On Sunday, the White House released the long anticipated Executive Orders on drug prices suggesting the president was done with negotiations with the pharmaceutical industry.
The first order requires the Innovation Center at CMS to develop a payment model for Medicare Part B drugs in which Medicare would pay, for certain high-cost prescription drugs and biological products covered by Medicare Part B, no more than the most-favored-nation price.

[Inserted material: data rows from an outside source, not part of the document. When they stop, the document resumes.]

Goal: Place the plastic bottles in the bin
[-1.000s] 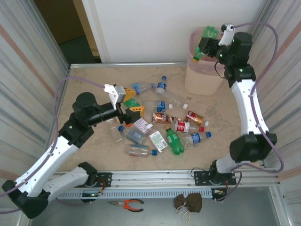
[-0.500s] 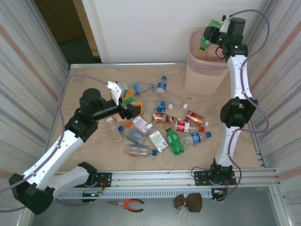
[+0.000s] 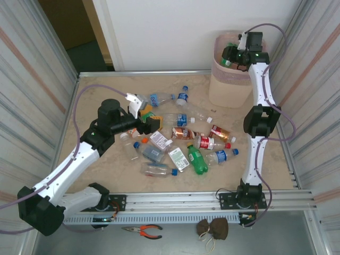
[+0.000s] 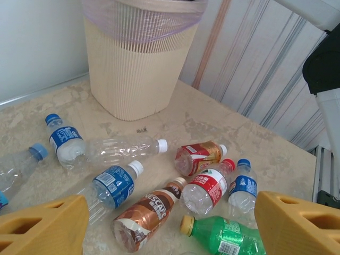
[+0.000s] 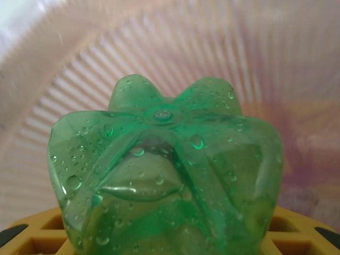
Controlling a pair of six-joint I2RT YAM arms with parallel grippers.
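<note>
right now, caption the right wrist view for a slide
Green bottle gripped in the right pincer, ribbed bin wall behind

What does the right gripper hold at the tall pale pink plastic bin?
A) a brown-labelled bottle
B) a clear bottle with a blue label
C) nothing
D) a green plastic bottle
D: the right wrist view shows a green plastic bottle clamped in the right gripper, with the bin wall behind it.

The green bottle (image 5: 164,175) in my right end effector (image 5: 170,239) is glossy, droplet-beaded plastic; the bin (image 5: 95,79) beyond it, ribbed matt plastic. Below my left end effector (image 4: 170,223), the desk (image 4: 223,122) looks smooth, marbled.
</note>
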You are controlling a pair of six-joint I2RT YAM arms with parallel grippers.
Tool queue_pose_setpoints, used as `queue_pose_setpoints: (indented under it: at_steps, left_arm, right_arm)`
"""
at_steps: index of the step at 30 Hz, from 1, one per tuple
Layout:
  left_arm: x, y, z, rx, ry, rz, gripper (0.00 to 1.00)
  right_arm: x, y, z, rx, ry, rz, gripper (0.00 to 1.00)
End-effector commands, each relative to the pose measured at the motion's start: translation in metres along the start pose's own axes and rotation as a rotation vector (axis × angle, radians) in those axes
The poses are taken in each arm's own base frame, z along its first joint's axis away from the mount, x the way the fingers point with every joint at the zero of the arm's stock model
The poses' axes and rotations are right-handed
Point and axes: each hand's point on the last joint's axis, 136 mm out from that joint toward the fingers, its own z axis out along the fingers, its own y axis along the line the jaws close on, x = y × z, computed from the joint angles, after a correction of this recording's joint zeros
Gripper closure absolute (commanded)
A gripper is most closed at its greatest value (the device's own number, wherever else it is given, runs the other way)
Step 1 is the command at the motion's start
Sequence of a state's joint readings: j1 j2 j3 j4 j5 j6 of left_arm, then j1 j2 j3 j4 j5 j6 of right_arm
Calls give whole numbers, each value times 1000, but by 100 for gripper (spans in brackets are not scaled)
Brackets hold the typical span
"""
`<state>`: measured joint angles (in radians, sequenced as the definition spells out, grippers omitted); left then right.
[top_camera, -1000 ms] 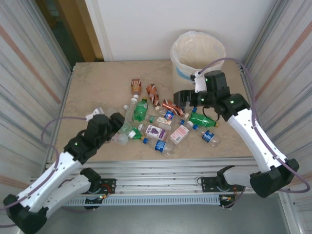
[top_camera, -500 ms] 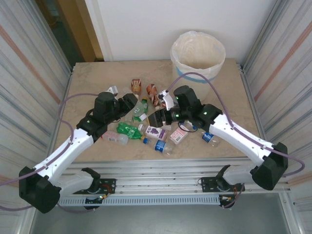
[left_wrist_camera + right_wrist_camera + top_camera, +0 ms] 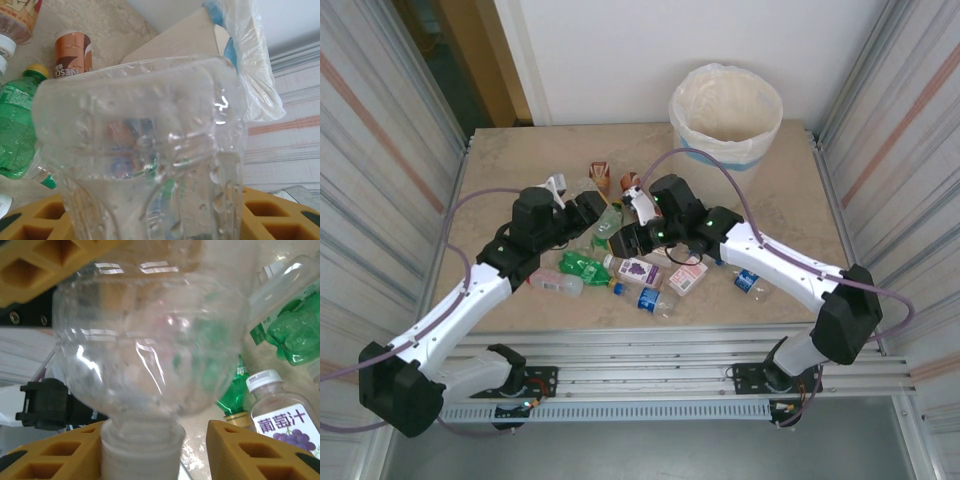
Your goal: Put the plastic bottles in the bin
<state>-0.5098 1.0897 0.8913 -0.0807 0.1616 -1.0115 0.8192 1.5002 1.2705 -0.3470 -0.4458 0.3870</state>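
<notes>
Two robot arms meet over a scatter of plastic bottles (image 3: 642,270) at the middle of the beige table (image 3: 520,160). The white bin (image 3: 730,152), lined with a cream bag, stands well apart at the table's 1 o'clock corner.

The left gripper (image 3: 590,210) hangs at the heap's 10 o'clock edge. Its wrist view shows yellow fingers (image 3: 35,220) pressed in from both sides on a clear dimpled bottle (image 3: 145,150), pinching it. Beyond that bottle lie a green bottle (image 3: 15,125) at 9 o'clock and a brown Nescafé-labelled bottle (image 3: 72,55) at 11 o'clock. The bin's liner is at 1 o'clock.

The right gripper (image 3: 626,240) sits just beside the left one, at its 4 o'clock, low over the heap. In its own wrist view the jaws stand spread to either side of the cap of a white-capped clear bottle (image 3: 150,350). A strip of table shows between the cap and the finger at 4 o'clock, so the jaws are not clamped on it. Whether this is the bottle the left gripper holds cannot be told. A grape-juice bottle (image 3: 280,425) with a purple label lies near, at 4 o'clock.

From above, a pink-labelled bottle (image 3: 688,277) and a blue-labelled bottle (image 3: 748,282) lie on the table along the scatter's 4 o'clock side.
</notes>
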Motion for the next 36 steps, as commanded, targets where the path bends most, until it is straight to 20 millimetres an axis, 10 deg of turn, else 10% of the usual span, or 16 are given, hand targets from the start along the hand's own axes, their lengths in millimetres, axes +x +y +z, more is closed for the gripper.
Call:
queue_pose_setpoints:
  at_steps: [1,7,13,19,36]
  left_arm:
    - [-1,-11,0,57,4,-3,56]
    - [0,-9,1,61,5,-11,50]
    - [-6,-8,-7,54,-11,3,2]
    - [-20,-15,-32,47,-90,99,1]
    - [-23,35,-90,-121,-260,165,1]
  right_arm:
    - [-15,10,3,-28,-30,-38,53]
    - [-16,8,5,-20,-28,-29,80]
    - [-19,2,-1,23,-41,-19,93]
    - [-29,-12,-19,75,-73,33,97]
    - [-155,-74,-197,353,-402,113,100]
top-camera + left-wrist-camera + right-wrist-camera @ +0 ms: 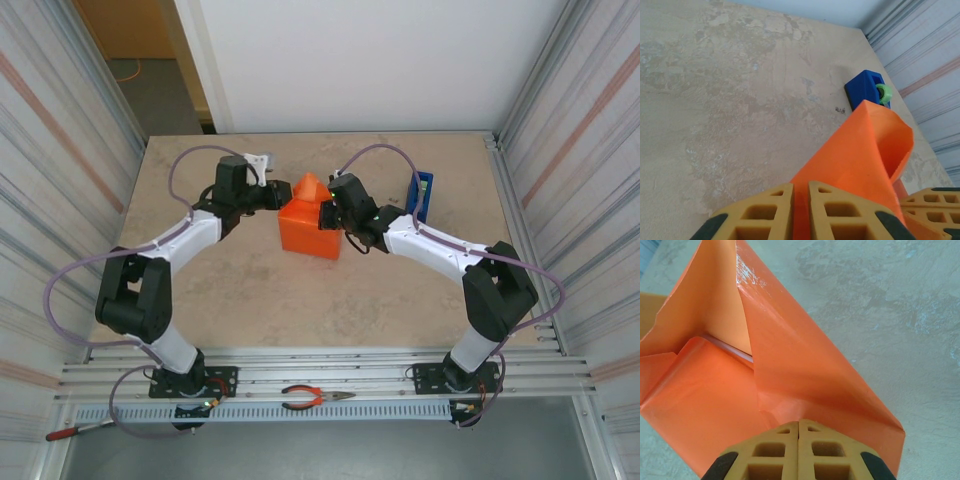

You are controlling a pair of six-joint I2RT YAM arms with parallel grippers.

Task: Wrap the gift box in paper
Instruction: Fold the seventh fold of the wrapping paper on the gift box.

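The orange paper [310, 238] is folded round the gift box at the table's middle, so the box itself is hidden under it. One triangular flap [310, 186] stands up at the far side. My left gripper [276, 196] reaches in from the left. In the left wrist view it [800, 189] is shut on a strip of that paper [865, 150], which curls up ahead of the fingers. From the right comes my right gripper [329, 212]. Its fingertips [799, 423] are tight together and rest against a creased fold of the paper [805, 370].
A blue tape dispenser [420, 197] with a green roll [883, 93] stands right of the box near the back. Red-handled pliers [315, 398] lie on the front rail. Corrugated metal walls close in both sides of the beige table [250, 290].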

The most-favored nation price would be defined as "the lowest price, after adjusting for volume and differences in national gross domestic product, for a pharmaceutical product that the drug manufacturer sells in a member country of the Organization for Economic Cooperation and Development that has a comparable per-capita gross domestic product."

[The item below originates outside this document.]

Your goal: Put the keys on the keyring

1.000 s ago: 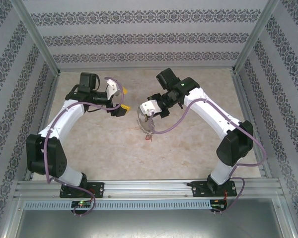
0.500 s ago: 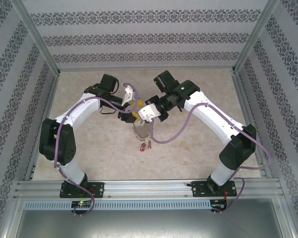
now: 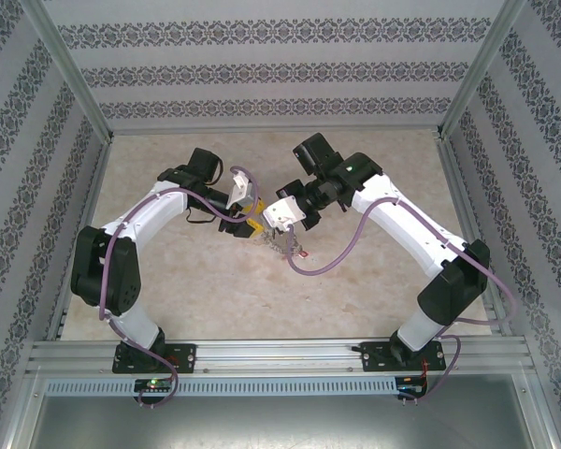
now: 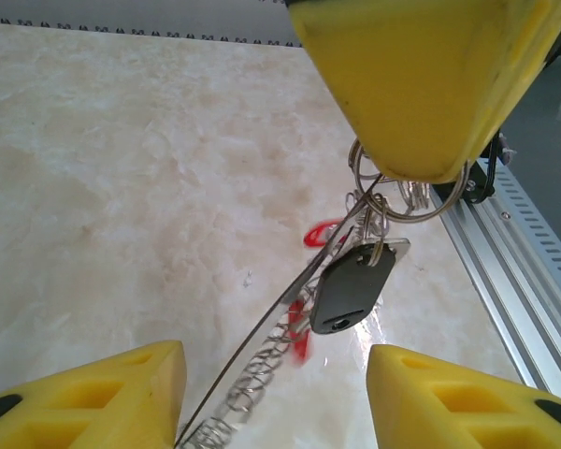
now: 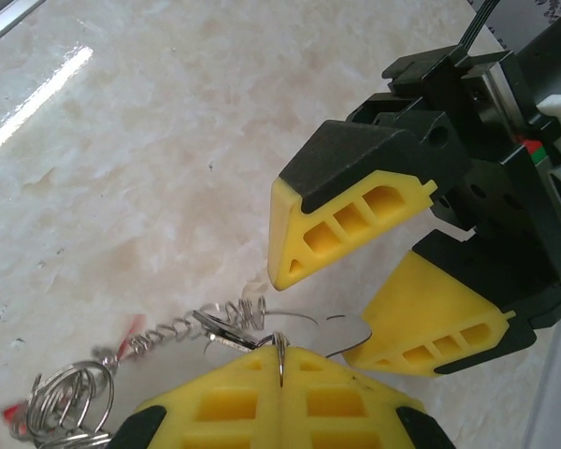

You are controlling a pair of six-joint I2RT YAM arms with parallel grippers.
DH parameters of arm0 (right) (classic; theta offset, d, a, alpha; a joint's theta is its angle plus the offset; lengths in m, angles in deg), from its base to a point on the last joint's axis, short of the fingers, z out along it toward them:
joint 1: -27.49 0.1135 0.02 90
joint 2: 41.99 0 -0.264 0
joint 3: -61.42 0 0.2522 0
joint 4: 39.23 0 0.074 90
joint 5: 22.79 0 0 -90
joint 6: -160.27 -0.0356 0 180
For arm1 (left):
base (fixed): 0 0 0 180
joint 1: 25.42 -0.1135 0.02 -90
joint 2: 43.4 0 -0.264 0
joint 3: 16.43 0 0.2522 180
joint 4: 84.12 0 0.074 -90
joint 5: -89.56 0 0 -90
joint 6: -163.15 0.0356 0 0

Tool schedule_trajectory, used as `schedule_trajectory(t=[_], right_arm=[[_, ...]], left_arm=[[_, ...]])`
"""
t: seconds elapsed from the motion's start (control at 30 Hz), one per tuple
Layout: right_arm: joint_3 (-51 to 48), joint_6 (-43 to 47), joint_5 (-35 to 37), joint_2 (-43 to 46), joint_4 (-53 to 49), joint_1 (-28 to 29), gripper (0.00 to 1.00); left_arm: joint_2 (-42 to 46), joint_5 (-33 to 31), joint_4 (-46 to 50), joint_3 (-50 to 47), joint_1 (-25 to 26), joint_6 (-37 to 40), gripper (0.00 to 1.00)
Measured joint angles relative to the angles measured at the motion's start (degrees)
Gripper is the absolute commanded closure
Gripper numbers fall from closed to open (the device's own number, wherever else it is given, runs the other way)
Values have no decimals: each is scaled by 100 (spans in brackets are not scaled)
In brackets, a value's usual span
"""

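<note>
Right tool (image 5: 280, 374) pinches keyring (image 4: 290, 299) above marbled table (image 3: 196, 285) between patterned walls (image 3: 262, 70).

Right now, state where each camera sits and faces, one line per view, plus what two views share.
Top external: fixed above and behind the bases, looking down on the table; both arms show, left tool and right tool close together mid-table.
Left wrist: on the left arm, looking low across the table; its own open fingers frame the bottom.
Right wrist: on the right arm, looking down; its own fingers, shut on the keyring, sit at the bottom.
Shared: both wrist views show the keyring and the opposite tool.
</note>
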Motion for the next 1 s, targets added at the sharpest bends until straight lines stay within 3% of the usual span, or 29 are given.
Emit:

The second order calls for a similar payment model to be developed for Medicare Part D where "insufficient competition exists and seniors are faced with prices above those in OECD member countries."
The implications for the Part D are many. First, the administration has found a way to address drug prices while managing downstream effects. In 2018, Sec. Alex Azar had proposed point of sale rebates for Part D drugs. The rule was withdrawn over concerns that rebates, which have been subsidizing Medicare Advantage premiums, would be economically damaging to seniors. The Part D order allows for a more targeted approach and one that can be managed without the encumberance of the rulemaking process.
Second, the orders contemplate one of drug price policy's most vexing problems: competition. By limiting the scope of the Part D rule to drugs where there is insufficient competition, thereby potentially only imposing price restrictions on sole source drugs makes all that pay-for-delay and patent thicket effort less rewarding.
Finally, the orders suggest, reiterated by the president's tweets on Sunday, that the models will limit and/or prohibit. Rebates in Medicare Part D can be quite significant and have contributed to the growth of Part D plan enrollment through cross subsidization of premium prices. For PBMs, Medicare represents a significant portion of their rebate income so this move does not seem like good news for GDRX, which relies heavily on its relationships with PBMs and the byzantine pricing system of drugs in general.
For Part B, the implications are a little less clear. Many drugs that would be included in a model are sole source. Many others are getting biological competition. A model that tests payments on certain drugs, rather than certain populations or certain geographies could discourage upward price pressure as drug companies try and avoid unwanted attention.
No doubt these orders and their associated actions are going to court. The reported brazenness of the drug industry suggest they believe they will win. Worth remembering that, when it comes to some of the Trump adminstration's radical rulemaking, the courts have mostly sided with the White House.